Confronting the anthropocene through art

View of Vitrine, Photo by Emma Bell / The Concordian

Concordia’s Faculty of Fine Arts celebrates the collaborative research project of a graduate seminar.

The vitrine display space at the core of the Faculty of Fine Arts in Concordia’s EV building currently hosts the cumulative research project that the students of Dr. Johanne Sloan’s graduate seminar, Confronting the Anthropocene: Theory, Activism, and Art, collaborated on last winter. The vitrine aims to showcase the depth of creativity among Concordia’s fine arts and art history students, and this dynamic, colourful, and eye-catching display fits its purpose.

The “Anthropocene” is a concept that emerges in discussions surrounding the ecological crisis as the reality of climate change forces us to reconcile with the natural world. Dr. Sloan explains in the curatorial statement that the term problematically implies that “all humans (“anthropos”) are equally responsible for the dire state of the planet.” The display offers a lexicon of alternative terms that more precisely describe the reality of who and what ought to be held proportionally accountable. 

Caro DeFrias served as the vitrine’s coordinator during the 2022-2023 academic year.

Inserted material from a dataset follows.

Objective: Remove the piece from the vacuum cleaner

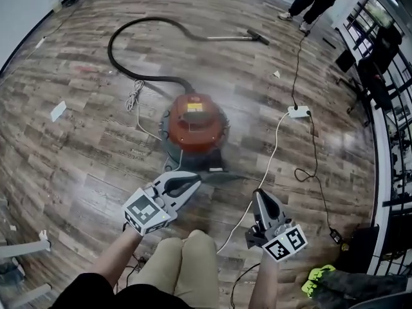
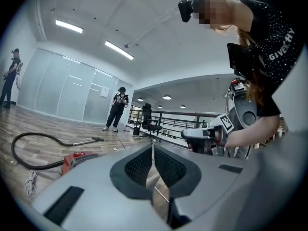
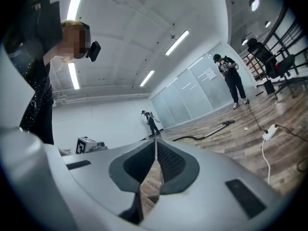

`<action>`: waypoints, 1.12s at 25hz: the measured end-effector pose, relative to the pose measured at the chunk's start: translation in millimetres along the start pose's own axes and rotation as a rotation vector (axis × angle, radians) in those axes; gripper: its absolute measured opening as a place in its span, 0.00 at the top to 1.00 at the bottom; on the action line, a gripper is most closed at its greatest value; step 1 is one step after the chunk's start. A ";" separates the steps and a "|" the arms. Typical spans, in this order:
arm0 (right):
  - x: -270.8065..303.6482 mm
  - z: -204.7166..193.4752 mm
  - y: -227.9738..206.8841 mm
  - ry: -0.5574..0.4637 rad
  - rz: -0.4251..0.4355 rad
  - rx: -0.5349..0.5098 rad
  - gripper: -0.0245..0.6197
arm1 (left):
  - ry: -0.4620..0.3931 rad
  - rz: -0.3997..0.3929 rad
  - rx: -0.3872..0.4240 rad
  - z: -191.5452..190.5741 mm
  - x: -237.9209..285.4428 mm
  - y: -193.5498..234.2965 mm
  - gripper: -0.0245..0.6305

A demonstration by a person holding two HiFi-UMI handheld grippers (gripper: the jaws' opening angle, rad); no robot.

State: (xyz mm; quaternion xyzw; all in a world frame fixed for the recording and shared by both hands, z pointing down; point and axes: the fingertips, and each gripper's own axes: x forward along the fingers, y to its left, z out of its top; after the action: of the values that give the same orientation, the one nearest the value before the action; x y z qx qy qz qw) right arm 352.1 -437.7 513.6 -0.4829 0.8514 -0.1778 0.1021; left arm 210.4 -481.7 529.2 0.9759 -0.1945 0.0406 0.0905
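- Grey hand-held left gripper [image 1: 194,183]: jaws together, nothing between them, near the round red canister vacuum cleaner [image 1: 195,124].
- Grey hand-held right gripper [image 1: 260,197]: jaws together, nothing held, above the thin white cable [image 1: 273,140].

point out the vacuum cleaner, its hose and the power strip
vacuum cleaner [image 1: 193,124], head view, red top
hose [image 1: 111,51], head view, left bend of loop
power strip [image 1: 298,112], head view, white casing

I see a wood-plank floor [image 1: 77,147], glass partition wall [image 2: 57,88], ceiling strip lights [image 2: 119,50], black railing [image 2: 183,118], and an office chair [image 2: 148,115] beside it.
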 end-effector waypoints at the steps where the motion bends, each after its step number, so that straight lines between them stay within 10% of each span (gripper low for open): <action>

They described the vitrine as an “exciting and urgent space” that stands as a celebration and a site of exercise for the Concordia student body and its classes. While the coordinator serves a largely facilitative role, DeFrias participated as a curator for the final project of the year along with their seminar peers. This display is a testament to their creative vision.

The project presented the students with the question of how the concept of the Anthropocene impacts the way they look at visual art that represents the natural world. The students each reinterpreted a work of art and crafted an “alternative museum label” for it that deliberately responds to this question. 

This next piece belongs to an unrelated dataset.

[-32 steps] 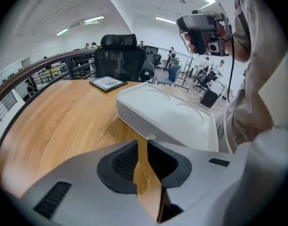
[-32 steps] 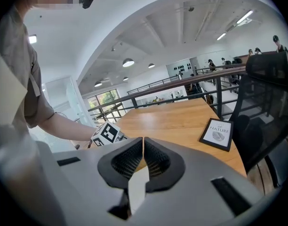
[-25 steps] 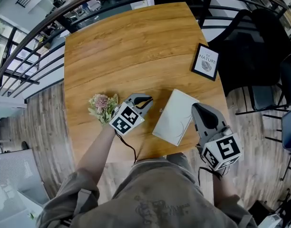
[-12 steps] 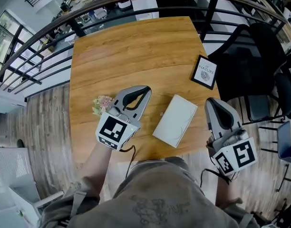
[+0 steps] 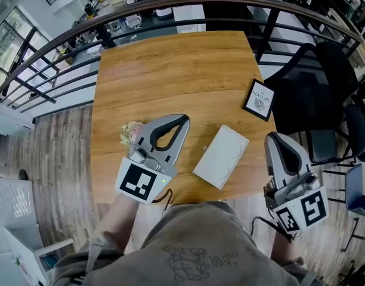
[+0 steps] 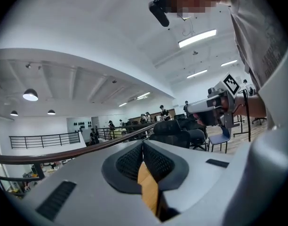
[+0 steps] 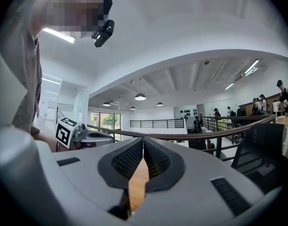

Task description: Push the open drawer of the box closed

DeFrias writes of Agnes Martin’s The Rose: “In presenting a rosy haze, Martin appears to reject the traps of symbolism and iconography which might lead us to the appropriation or taking-for-granted of the rose as a symbol of human desire or an aesthetic object. Instead, The Rose undoes these lines and presents us with the grid and a new way of looking — asking us to feel and tenderly come to know The Rose as a subject.” The grid speaks to the networks that constitute the relationship between human behaviour and the agency of non-human species. 

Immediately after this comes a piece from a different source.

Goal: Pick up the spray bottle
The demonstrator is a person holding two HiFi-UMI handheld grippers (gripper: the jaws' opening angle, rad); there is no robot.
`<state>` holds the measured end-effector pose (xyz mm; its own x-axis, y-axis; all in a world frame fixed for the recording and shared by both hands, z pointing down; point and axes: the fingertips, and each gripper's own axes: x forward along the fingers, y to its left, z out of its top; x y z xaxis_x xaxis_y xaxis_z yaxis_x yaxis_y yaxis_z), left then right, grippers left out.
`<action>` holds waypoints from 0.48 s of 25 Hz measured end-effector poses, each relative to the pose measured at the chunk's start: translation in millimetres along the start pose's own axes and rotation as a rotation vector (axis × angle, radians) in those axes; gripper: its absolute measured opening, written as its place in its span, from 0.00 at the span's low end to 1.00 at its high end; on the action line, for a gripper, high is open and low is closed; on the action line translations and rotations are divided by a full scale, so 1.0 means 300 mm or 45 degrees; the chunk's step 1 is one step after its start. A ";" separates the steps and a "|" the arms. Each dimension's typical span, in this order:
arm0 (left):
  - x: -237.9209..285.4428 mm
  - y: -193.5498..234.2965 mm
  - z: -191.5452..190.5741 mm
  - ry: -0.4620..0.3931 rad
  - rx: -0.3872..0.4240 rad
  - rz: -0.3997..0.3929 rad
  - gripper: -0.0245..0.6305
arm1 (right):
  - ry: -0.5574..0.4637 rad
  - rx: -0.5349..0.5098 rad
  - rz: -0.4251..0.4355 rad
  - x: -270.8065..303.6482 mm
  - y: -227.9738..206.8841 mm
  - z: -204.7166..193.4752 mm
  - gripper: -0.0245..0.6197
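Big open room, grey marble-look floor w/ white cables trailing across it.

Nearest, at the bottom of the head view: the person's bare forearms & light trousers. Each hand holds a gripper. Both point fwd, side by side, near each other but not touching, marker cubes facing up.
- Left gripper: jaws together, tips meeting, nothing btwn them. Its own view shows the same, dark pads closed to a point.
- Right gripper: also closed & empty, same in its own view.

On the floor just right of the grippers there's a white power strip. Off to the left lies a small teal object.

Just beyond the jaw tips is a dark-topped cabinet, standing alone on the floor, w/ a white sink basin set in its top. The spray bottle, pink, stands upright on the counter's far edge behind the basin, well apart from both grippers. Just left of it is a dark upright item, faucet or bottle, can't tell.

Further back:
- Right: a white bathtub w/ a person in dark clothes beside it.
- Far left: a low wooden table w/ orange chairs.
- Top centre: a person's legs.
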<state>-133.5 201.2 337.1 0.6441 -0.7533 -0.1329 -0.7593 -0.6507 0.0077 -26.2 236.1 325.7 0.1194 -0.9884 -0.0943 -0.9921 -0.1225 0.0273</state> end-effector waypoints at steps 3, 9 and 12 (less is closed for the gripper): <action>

The exhibit draws from the existing literature  that shaped the backbone of Sloan’s course, including the work of Black feminist scholar Christina Sharpe, Métis anthropologist Zoë Todd, Blackfoot scholar Leroy Little Bear, and ecofeminist scholar Donna Haraway, among others. The gridded backdrop of the vitrine display intertwines this vocabulary among imagery of flora and fauna, visually demonstrating the entanglements between humanity and nature. 

The vitrine can be found across from the graduate seminar room (EV 3.760) and will be up until a new coordinator is selected in late September.